**What to work on**
Of all the entries below, retype only the lines from the one with "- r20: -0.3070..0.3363" through the one with "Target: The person", exactly as they appear.

==== Supplied data

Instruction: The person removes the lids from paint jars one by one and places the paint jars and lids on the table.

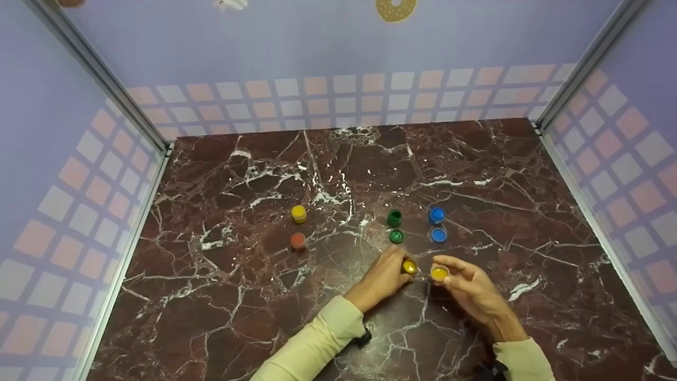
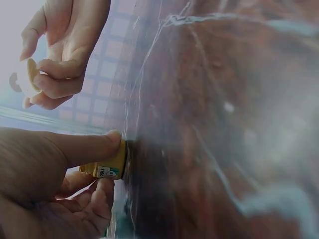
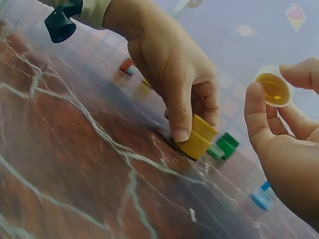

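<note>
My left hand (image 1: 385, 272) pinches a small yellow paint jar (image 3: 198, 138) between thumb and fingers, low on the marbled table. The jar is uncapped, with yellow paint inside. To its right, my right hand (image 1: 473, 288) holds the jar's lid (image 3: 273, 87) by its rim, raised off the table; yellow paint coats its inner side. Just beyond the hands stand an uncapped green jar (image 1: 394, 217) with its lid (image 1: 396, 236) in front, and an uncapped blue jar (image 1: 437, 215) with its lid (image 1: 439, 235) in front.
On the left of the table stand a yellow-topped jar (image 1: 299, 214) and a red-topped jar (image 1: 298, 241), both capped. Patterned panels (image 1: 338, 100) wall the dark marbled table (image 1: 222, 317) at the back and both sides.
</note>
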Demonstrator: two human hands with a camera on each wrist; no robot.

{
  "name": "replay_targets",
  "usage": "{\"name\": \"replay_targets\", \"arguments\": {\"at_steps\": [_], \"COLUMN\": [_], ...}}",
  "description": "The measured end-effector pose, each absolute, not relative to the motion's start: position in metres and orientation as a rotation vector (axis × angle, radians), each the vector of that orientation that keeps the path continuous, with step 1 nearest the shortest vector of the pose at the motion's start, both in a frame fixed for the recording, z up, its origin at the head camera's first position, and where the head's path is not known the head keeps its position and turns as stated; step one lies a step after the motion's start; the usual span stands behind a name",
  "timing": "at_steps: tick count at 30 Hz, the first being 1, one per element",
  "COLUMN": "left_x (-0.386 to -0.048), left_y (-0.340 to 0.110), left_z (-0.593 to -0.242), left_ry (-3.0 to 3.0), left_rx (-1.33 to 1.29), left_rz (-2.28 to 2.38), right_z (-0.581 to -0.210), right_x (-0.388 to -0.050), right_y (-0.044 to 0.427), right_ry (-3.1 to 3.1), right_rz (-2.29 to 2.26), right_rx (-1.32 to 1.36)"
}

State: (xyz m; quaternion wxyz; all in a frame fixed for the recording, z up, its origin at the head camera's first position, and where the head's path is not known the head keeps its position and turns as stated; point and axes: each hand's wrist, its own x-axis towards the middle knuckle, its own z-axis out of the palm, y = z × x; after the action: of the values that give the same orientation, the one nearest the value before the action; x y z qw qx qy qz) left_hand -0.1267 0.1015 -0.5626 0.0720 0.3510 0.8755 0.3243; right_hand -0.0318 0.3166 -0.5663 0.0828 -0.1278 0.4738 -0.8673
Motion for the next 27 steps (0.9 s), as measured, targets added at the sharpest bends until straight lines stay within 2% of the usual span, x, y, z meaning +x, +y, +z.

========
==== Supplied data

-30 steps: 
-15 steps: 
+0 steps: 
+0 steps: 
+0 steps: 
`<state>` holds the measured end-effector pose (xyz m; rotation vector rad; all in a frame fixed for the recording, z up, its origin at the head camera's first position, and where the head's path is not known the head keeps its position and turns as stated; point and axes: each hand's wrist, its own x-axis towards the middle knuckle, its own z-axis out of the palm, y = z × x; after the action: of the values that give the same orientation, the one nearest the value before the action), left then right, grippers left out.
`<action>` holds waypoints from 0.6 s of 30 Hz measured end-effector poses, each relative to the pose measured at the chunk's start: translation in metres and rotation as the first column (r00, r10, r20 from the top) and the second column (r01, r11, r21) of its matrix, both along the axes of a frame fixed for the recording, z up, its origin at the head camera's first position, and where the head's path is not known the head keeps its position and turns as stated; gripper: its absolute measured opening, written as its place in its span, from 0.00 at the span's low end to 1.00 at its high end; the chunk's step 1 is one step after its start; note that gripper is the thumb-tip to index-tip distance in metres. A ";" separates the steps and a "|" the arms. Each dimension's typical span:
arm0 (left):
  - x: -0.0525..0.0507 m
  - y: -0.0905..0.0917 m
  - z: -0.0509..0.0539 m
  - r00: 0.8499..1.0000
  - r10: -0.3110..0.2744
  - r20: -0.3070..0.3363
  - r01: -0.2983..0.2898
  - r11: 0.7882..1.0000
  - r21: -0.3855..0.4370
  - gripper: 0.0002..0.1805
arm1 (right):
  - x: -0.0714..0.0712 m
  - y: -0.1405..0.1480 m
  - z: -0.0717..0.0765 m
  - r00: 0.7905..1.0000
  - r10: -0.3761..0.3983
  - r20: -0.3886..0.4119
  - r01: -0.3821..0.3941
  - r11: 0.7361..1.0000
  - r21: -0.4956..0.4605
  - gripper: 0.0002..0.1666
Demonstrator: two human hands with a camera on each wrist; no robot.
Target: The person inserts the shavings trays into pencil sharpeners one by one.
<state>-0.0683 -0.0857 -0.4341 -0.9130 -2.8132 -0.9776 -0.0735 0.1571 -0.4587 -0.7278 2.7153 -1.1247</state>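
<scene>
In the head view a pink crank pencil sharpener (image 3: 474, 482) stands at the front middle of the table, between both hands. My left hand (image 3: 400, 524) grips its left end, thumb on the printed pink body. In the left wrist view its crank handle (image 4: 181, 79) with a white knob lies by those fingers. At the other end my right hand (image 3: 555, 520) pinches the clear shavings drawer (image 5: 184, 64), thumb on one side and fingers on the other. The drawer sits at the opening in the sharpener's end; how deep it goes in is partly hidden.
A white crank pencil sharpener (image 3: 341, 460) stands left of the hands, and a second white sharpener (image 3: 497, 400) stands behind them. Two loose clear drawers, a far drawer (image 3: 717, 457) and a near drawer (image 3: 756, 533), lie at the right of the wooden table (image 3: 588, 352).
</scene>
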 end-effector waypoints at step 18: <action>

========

**Answer to this task**
  - r20: -0.3070..0.3363
  - r01: -0.2983..0.2898
  - r11: 0.7882..1.0000
  - r21: -0.3855..0.4370
  - gripper: 0.0002..0.1805
arm1 (right):
  - x: -0.0714..0.0712 m
  - y: -0.1405..0.1480 m
  - z: -0.0717..0.0765 m
  - r00: 0.7905..1.0000
  - r10: -0.3761..0.3983
  - r20: -0.3886..0.4119
  - r01: -0.3821..0.3941
  - r11: 0.7361..1.0000
  - r21: -0.4956..0.4605
  - gripper: 0.0002..0.1666
Demonstrator: two human hands with a camera on each wrist; no robot.
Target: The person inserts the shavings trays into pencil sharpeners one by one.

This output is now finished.